Страница 3 из 10
– Мо-о-ой золото-о-ой… – забасил Эсхил, потянувшись губами к младшей дочери.
– Варька, зар-раза, стирать не успеваю! – неожиданно заорала Татьяна и так жахнула ладонью по столу, что из вазочки на клеенку выпрыгнули обломки печенья.
Дочь с ревом убежала.
– Внутричерепное давление у нее. Это нам за грехи наши, – сказала Татьяна так буднично, будто объяснила, что в комнате нет света, потому что перегорела лампочка.
Эсхил потянулся к чайнику, подлил себе кипятку:
– А ты как живешь, Петше?
– Как все.
– Женат?
– Есть маленько.
– Это та самая девочка, которую я видел, когда в первый раз на каникулы приезжал?
…После школы Эсхил с Петром стали готовиться к экзаменам в «Щуку» – учили Маяковского и Зощенко, репетировали этюды. Но тут у Авдеева слег отец, и в Москву Христофоридис поехал один. Отец сгорел всего за месяц, а на следующий день после похорон несостоявшемуся студенту принесли повестку из военкомата. Срочную он служил там, где только песок да верблюды.

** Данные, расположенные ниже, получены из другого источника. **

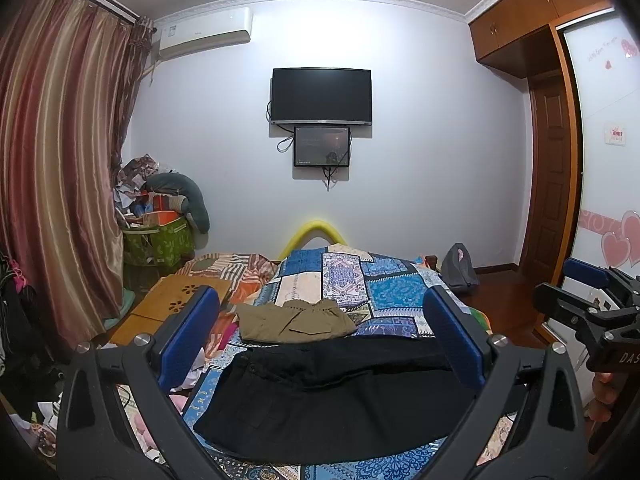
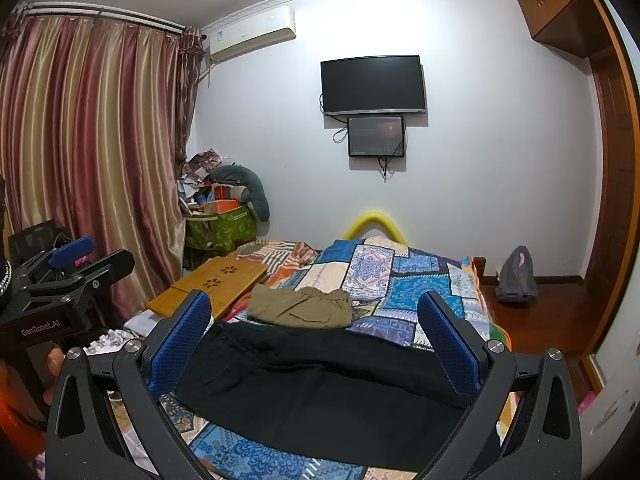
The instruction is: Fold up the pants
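Observation:
Black pants (image 1: 332,400) lie spread flat across the near end of the patchwork bedspread (image 1: 384,292); they also show in the right wrist view (image 2: 320,392). Folded khaki pants (image 1: 296,320) lie just beyond them, also seen from the right wrist (image 2: 304,306). My left gripper (image 1: 320,332) is open and empty, held above the black pants. My right gripper (image 2: 316,332) is open and empty, also above the black pants. The right gripper shows at the right edge of the left wrist view (image 1: 588,312). The left gripper shows at the left edge of the right wrist view (image 2: 68,276).
A wooden lap desk (image 2: 212,284) lies on the bed's left side. A green bin of clutter (image 2: 220,224) stands in the corner by the curtains (image 2: 92,152). A grey backpack (image 2: 516,276) sits on the floor at right. A TV (image 2: 372,84) hangs on the far wall.

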### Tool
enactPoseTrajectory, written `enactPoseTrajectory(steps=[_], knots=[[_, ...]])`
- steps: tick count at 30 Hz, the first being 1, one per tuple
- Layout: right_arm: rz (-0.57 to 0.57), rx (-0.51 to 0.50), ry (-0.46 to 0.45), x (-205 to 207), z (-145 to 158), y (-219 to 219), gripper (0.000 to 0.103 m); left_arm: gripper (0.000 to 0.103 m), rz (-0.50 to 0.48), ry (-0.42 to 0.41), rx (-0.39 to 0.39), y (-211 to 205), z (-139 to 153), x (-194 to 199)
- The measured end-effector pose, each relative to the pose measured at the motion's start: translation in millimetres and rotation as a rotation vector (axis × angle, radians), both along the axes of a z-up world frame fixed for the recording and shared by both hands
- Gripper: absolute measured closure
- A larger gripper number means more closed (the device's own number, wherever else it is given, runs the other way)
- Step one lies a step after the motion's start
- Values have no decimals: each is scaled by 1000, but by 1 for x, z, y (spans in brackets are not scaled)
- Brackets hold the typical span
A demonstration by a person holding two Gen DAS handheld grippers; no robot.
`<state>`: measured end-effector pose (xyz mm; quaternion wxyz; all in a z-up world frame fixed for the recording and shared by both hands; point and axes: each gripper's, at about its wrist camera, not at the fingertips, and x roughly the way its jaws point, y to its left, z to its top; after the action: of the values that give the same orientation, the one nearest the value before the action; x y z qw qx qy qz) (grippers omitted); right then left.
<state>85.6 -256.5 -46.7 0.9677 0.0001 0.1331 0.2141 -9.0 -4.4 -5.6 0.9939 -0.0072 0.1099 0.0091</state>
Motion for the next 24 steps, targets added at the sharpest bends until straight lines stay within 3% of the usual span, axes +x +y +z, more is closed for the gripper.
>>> enactPoseTrajectory(steps=[24], knots=[[2,-5,-12,0,0,1,0,0,0,-4,-17,6,0,1]])
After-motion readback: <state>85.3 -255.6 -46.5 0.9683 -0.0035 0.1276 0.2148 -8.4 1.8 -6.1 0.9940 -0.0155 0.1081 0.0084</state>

Какое-то время Авдеев утешал себя, что поступит в театральный институт после армии, – вчерашним солдатикам делали поблажки. Но, прослужив год, нечаянно начал писать рассказы – вполне себе приличную прозу о том, для чего люди просыпаются каждое утро.
Уволившись из армии, Петька пошел на филфак Святоградского университета и женился на милой медсестричке Стелле, приходившей делать уколы его маме Анне Антоновне. Старший товарищ Январев – записной ходок из их же студии – советовал: «Не женись рано, погуляй». Но начинающий писатель не послушал.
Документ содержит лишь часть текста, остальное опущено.